Galileo prototype GIOVE-A switched off after 16 years in orbit

Artist’s rendering of GIOVE-A in orbit. (Image: ESA)

News from the European Space Agency

Europe’s first prototype satellite for Galileo, GIOVE-A, has been formally decommissioned after 16 years of work in orbit. The GIOVE-A mission in 2005 secured Galileo’s radio frequencies for Europe, demonstrated key hardware, and probed the then-unknown radiation environment of medium-Earth orbit.

“If not for GIOVE-A, the 26 Galileo satellites in orbit today would not exist,” said Paul Verhoef, ESA’s director of navigation. “Its speedy development and launch opened the way for our working constellation to follow.”

ESA had begun designing Galileo at the turn of the century, and radio frequencies had been set aside for the new system by the International Telecommunications Union. But these frequency filings came with a deadline attached: the frequencies had to be used from orbit by mid-2006 or they would lapse.

GIOVE-A was launched by Soyuz from Baikonur cosmodrome in Kazakhstan on Dec. 28, 2005. (Photo: ESA)

GIOVE-A Sped to Orbit

Galileo In-Orbit Validation Element-A, or GIOVE-A, was produced at a breakneck pace to meet this deadline. Developed in the second half of 2003, the satellite was designed, built and tested before the end of 2005, and launched on Dec. 28 of that year.

“At the time there was a lot of uncertainty: Would we make it or not?” recalled Javier Benedicto, head of the Galileo Project Department, ESA. “GIOVE-A transmitted its first Galileo signal-in-space on Jan. 21, 2006, meaning that Europe was formally in the navigation business.”

That March, ESA formally confirmed it had brought the Galileo-related frequency filings into use, three months ahead of the official ITU deadline.

Europe’s first navigation satellite GIOVE-A, short for Galileo In-Orbit Validation Element-A, during flight preparation. (Photo: ESA)

The mission also carried a prototype rubidium atomic clock — proving its functionality for the operational Galileo satellites that would follow — as well as a radiation instrument. Medium Earth orbit, 23,000 km altitude, was terra incognita at this point for European satellites, but it was known to possess enhanced radiation levels from the impinging of the outer band of Earth’s Van Allen radiation belts.

A second Galileo prototype, GIOVE-B, followed in 2008, this time hosting a prototype passive hydrogen maser — the second type of atomic clock that Galileo relies on — along with an enhanced payload able to transmit for the first time the GPS-Galileo common signal.

GIOVE-A Succeeded at New Mission

Once the first Galileo satellites were in orbit and working well, ESA ended use of GIOVE-A in 2012. The satellite was placed in a graveyard orbit 100 km above the operational satellites’ orbits, as was GIOVE-B after its own four-year mission.

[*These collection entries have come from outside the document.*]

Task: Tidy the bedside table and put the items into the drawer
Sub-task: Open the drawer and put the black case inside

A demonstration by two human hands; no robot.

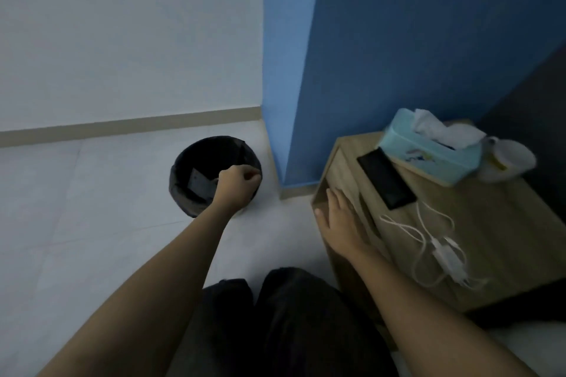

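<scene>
The wooden bedside table stands at the right. On it lie a black phone, a white charger with its tangled cable, a light blue tissue box and a white cup behind the box. My right hand rests flat, fingers apart, on the table's front left face near the top drawer. My left hand is closed in a fist over the rim of a black waste bin; whether it holds anything is hidden.
The bin stands on the pale tiled floor beside a blue wall corner, with a dark flat item inside it. My dark-trousered knees are at the bottom centre. A dark bed edge lies at the far right.
</scene>
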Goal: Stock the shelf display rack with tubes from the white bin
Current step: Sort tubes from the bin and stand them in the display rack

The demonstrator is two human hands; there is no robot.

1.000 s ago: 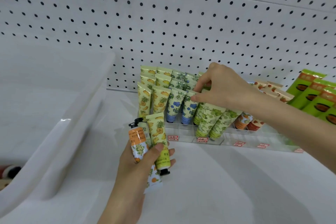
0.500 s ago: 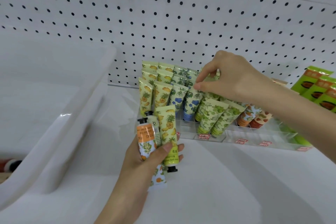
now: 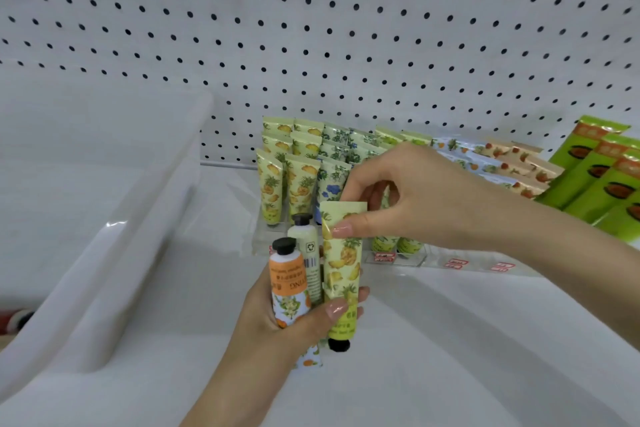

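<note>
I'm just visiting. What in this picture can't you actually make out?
All in the head view:
- White bin: contents unseen, its wall and the left edge cut them off.
- Green-leaf tubes in the rack: tops hidden by the right hand.
- Price labels: too small to read.
- White-backed tube in the left hand: front turned away.
- Green boxes: cut by the right edge.

I saw a shop: pegboard backing (image 3: 311,28) across the top, a display rack (image 3: 478,265) of tubes (image 3: 299,180) with price tags (image 3: 384,256) mid-frame.
</note>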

Control of GIOVE-A passed to manufacturer Surrey Satellite Technology Ltd (SSTL) in the United Kingdom. GIOVE-A was then employed for various in-orbit experiments, including demonstrating the reception of satellite navigation signals from GPS satellites orbiting below it — based on spillover sidelobe reception from satellites on the other side of Earth.

GIOVE-A was able to make use of signals emitted sideways from GPS antennas, within what is known as “side lobes.” (Image: ESA)

This proof that satnav can be relied on further out into space means that satellites in geostationary orbit are making use of satnav for positioning. As a next step, ESA is planning to extend satnav coverage all the way to the Moon.

The satellite also continued its radiation survey of medium-Earth orbit, acquiring a unique record extending across more than 10 years, analyzed by the Surrey Space Centre with ESA support. Multiple scientific papers have been written on these results, which encompass the “electron desert” of 2008-9 during the lowest levels of solar activity of the space era, followed by one of the largest electron storm events on record in April 2010.

A new model of the outer Van Allen belt electron fluxes, MOBE-DIC, has been produced from this dataset, helping to guide future satellite designs.

“Actually, the satellite itself is still operating well,” said Sarah Lawrence, SSTL. “The reason for ending the mission is software obsolescence in our control center. The decommissioning procedure involved transitioning the satellite to Earth-pointing mode, turning off the reaction wheels and setting the attitude and orbit control system to standby mode, before finally switching off the on-board computer and transmitter.”

“GIOVE-A over-delivered on its original lifetime and mission goals – an inspiring and game-changing mission on so many levels,” said Martin Sweeting, SSTL executive chairman.

SSTL went on to provide navigation payloads for operational Galileo satellites. Today, 26 Galileo satellites orbit the Earth. Galileo has become the world’s most precise satnav system, delivering meter-scale accuracy to more than 2.3 billion users around the globe.

Two more Galileo satellites are being readied for launch Dec. 2.